Il vit distinctement la trace d'eau sur la table s'estomper progressivement et disparaître lentement.
Ce ne fut qu'une fois le dernier trait du caractère « montagne » complètement absorbé par le grain du bois et disparu sans laisser de trace
que Cui Shifan détourna lentement le regard.
Il afficha un sourire lourd de sens.
Héhé... Un léger rire s'échappa de sa gorge.
Cui Shifan prit l'initiative de saisir le pot de vin de source de Luoshui soigneusement réchauffé.
Il remplit régulièrement la coupe de jade devant Gu Chengyin du liquide limpide et onctueux.
Puis, il prit sa propre coupe et la leva vers Gu Chengyin, le visage plein d'émotion :
« Certaines gens ont vraiment la main trop longue.
Précepteur adjoint Gu. »
Cui Shifan leva sa coupe un peu plus haut. « Cette coupe, je te la porte. »
Gu Chengyin sourit sans un mot, levant sa coupe et la poussant doucement en avant.
Ding.
Les deux coupes de jade tintèrent clairement dans les airs.
Cui Shifan renversa la tête le premier et vida sa coupe d'un trait.
Après avoir bu, il fit pivoter son poignet, retourna la coupe et la posa sur la table en acajou.
Une fois tout cela fait, Cui Shifan se mit à picorer distraitement avec ses baguettes, savourant les mets sur la table.
Gu Chengyin n'en dit pas plus non plus, buvant et mangeant tranquillement à son tour.
Un instant plus tard, des pas pressés vinrent du pavillon ouvert.
La silhouette de l'intendant, Cui Fu, apparut à la porte-lune.
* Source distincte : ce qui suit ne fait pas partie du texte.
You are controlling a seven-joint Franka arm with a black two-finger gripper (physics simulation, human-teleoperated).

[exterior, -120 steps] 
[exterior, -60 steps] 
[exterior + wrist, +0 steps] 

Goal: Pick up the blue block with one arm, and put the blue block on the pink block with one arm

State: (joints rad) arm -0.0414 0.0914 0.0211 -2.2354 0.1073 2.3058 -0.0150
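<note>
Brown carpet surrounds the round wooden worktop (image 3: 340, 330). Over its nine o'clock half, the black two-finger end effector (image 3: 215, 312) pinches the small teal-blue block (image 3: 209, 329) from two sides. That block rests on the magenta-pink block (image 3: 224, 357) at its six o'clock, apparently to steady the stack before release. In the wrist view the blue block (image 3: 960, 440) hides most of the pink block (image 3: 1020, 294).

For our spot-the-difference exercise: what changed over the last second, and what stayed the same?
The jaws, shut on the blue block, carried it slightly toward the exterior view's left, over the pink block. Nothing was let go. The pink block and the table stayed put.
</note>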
Il n'entra pas précipitamment, mais s'arrêta à l'extérieur, se tenant respectueusement les mains le long du corps.
Cui Shifan leva les yeux. « Qu'y a-t-il ? »
L'intendant Cui Fu entra rapidement, se pencha vers l'oreille de Cui Shifan et murmura quelques mots de rapport.
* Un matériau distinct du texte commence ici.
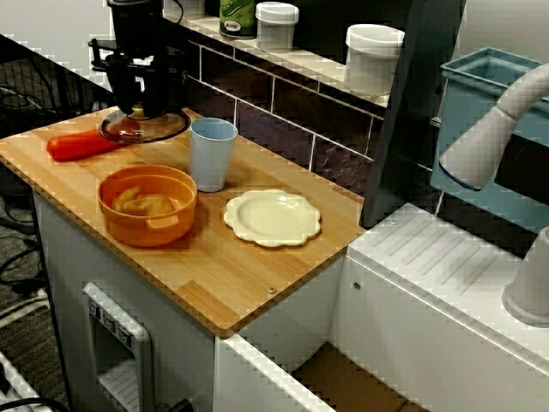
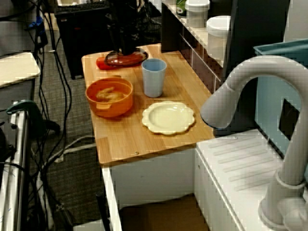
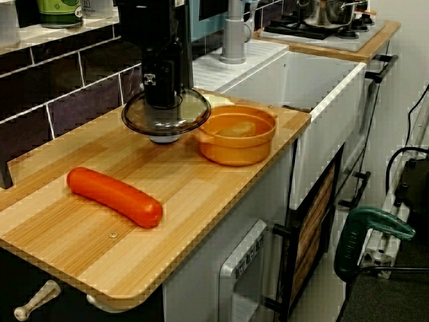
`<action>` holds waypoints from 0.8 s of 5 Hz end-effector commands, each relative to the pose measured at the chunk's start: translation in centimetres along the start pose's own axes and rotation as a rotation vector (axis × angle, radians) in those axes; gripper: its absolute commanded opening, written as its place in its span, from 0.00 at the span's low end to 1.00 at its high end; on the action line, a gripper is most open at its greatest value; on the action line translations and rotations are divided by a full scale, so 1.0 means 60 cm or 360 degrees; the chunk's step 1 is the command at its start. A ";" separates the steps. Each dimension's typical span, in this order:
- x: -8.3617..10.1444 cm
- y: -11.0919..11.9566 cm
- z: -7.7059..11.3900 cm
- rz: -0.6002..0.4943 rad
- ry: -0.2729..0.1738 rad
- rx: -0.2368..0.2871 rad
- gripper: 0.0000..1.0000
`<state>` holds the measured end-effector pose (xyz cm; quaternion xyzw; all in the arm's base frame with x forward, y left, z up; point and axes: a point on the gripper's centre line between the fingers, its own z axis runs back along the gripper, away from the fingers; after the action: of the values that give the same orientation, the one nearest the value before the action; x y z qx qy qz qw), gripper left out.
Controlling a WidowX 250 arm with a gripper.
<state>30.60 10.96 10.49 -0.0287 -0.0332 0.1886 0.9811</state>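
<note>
My black gripper (image 1: 141, 110) comes straight down at the far left end of the wooden counter (image 1: 257, 266) and is shut on the knob of a smoky glass lid (image 1: 146, 129). In the view from the sausage end, the gripper (image 3: 161, 100) holds the lid (image 3: 167, 117) level, a little above the wood. The lid hangs just left of the orange pot (image 3: 236, 137). A red sausage (image 3: 114, 196) lies on the counter on the near side of the lid. In the view from the sink end, the lid (image 2: 126, 58) partly covers the sausage (image 2: 101, 62).
The orange pot (image 1: 147, 204) holds pale food. A light blue cup (image 1: 212, 153) stands beside it and a scalloped cream plate (image 1: 273, 216) lies to the right. Jars (image 1: 373, 56) line the shelf above the dark tiles. A white sink and grey tap (image 2: 250, 91) adjoin the counter.
</note>
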 end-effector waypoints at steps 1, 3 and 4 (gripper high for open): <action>-0.027 -0.008 0.035 -0.0086 -0.0097 -0.0033 0.00; -0.062 -0.023 0.028 -0.0167 -0.0060 -0.0047 0.00; -0.083 -0.034 0.024 -0.0211 -0.0069 -0.0043 0.00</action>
<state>26.11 6.74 10.57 -0.0416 -0.0352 0.1270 0.9904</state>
À l'entendre, une mine affligée apparut immédiatement sur le visage de Cui Shifan. Il posa ses baguettes, soupira et se tourna vers Gu Chengyin avec un ton excusé :
« Ah, vertueux neveu, regarde ce bordel.
Cette gamine Zilu est agitée depuis son retour.
Elle fait un scandale incessant dans sa chambre, réclamant à me voir, prétendant avoir subi un grief énorme.
Cet enfant est vraiment gâté pourri !
Je crains de devoir m'excuser un moment, sinon elle risque de faire sauter le toit. »
Gu Chengyin joignit immédiatement les mains, un sourire entendu aux lèvres :
« L'Aîné Cui est trop sérieux. La réconforter est ce qui compte le plus.
Ce cadet n'est pas pressé, je vous en prie, allez-y. »
Cui Shifan se leva sur-le-champ comme soulagé d'un grand poids et joignit les mains en disant :
« J'ai été un hôte médiocre, vraiment médiocre ! Soyez tranquille, vertueux neveu, je reviens dans l'instant ! »
Sur ces mots, il ne tarda pas davantage, fit demi-tour et quitta précipitamment le pavillon ouvert.